=== What the task requires ===
Copy every line of the data exactly, keeping out any picture.

=== Supplied data ===
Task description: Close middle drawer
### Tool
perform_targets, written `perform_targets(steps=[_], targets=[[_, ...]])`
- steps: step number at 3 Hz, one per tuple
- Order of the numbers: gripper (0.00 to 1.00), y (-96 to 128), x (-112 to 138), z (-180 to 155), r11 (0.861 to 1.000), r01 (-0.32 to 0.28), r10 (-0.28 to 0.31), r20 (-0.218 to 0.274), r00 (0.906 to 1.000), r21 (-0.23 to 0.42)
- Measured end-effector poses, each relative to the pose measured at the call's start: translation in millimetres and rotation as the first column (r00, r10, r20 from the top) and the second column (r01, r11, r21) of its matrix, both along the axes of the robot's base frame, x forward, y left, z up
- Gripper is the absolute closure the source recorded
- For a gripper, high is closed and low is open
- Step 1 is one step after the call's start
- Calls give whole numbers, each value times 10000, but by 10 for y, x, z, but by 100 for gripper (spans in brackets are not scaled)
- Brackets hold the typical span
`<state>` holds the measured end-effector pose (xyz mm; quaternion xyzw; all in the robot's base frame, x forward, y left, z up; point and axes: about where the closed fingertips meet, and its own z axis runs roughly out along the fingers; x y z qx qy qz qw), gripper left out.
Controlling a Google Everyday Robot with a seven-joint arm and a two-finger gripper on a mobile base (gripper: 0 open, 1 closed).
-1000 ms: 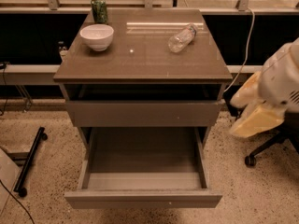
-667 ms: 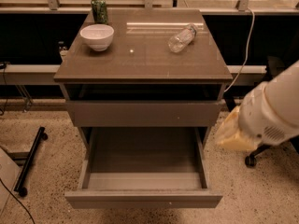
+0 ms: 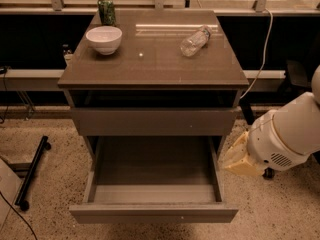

=== Result ===
Task description: Close middle drawer
### Tool
perform_targets, written `perform_targets(steps=[_], targets=[[_, ...]])`
- steps: step number at 3 Hz, one per tuple
- Order of the numbers: gripper (0.00 to 1.00), y (-96 to 128), x (-112 to 138), z (-180 to 155), r11 (0.861 to 1.000), r01 (-0.32 to 0.28), r10 (-0.28 to 0.31), r20 (-0.218 to 0.274), r00 (0.906 to 1.000), r21 (-0.23 to 0.42)
- Measured end-effector poses, each relative to the pose measured at the call's start: translation in millimetres and rotation as the first column (r00, r10, r20 from the top) and the second column (r01, r11, r21) of its matrix, both along the axes of the robot's base frame, x forward, y left, z up
- Gripper is the absolute closure the source recorded
- For a gripper, high is closed and low is open
- Step 1 is one step after the call's start
- Calls give whole numbers, each value times 10000, but by 10 for y, x, z, but by 100 for gripper (spans in brackets are not scaled)
- Brackets hold the typical span
`<state>` holds the measured end-effector pose (xyz mm; quaternion xyzw; all in the robot's base frame, x forward, y left, z up; point and axes: about where the closed fingertips meet, and its own z axis runs roughly out along the fingers; x y z qx qy qz qw), gripper left out.
Controlling a Google Everyday Robot with a seven-joint arm and a two-finger gripper on a mobile base (gripper: 0 open, 1 closed).
-1000 ms: 
-667 ms: 
+0 ms: 

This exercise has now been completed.